Keynes reasoned there were several possible strategies, from the naïve, to the sophisticated. A naïve strategy was to simply choose the six “prettiest” faces. An advanced strategy was to anticipate the public's perception of "pretty." A sophisticated strategy took this a a step further, selecting the "prettiest" by “anticipating what average opinion expects the average opinion to be.” Of course this process can go on forever, but you can see the problem developing - your definition gets so contorted by the goals of the contest, that what's truly pretty to you is no longer meaningful.
Specific to investing, this same behavior leads investors to act based on others' objectives. Just as with popularity contests, what's given top priority is the opinion of others, while its counterpart - risk - gets defined as deviating from what the consensus thinks.

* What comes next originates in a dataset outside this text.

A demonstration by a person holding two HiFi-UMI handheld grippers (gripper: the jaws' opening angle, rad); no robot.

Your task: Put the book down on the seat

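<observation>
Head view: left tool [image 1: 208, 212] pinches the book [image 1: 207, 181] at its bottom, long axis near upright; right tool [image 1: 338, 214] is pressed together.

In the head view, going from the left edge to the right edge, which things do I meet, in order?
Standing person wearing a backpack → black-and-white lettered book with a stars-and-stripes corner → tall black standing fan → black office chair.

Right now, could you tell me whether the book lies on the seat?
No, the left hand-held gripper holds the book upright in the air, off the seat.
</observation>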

Many of today’s market participants, inclusive of professional money managers, have grown up in an era where "investing" is viewed little different than gambling. The reasons for this are numerous, but taken together result in the popular view that stock price changes are entirely random. What this view, and its associated behavior underscores is that much of the investment community lacks well-defined investment objectives, with the defaults being to “beat the market” and to "not lose money.” Understanding fundamental factors, let alone what a company does and how it does it, usually doesn't rate all that high on the decision tree of investing. Instead, decisions become motivated by an investment’s price, and attempting to outguess what the consensus thinks the consensus' price expectation will be in the future - what amounts to pure speculation.
Achieving true investment success, first requires defining a successful objective. For most, objectives are slow moving targets in the future, particularly when compared to the speed of financial markets. Similarly, the real value of investments changes slowly and measurably, irrespective of volatile share prices, which can move rapidly as focus shifts from the distant future to the immediate issues of today. What's lost ultimately, is the purpose of investing -- which is so simple, but also easily forgotten -- to lay out today's savings in order to attain more "tomorrow."
The unfortunate consequence of investing without a real objective, is to fall prey to the notion of investing to "win" -- getting caught up in the frenzied buying when prices are rising (fear of not winning) and selling when prices are in decline (fear of losing), and a multitude of in-between behaviors that virtually assure losing, or at best, achieving mediocrity. History has demonstrated that disciplined investors, with clear objectives, have a reasonable chance of achieving long-term success, whereas speculators are merely likely to lose money over time.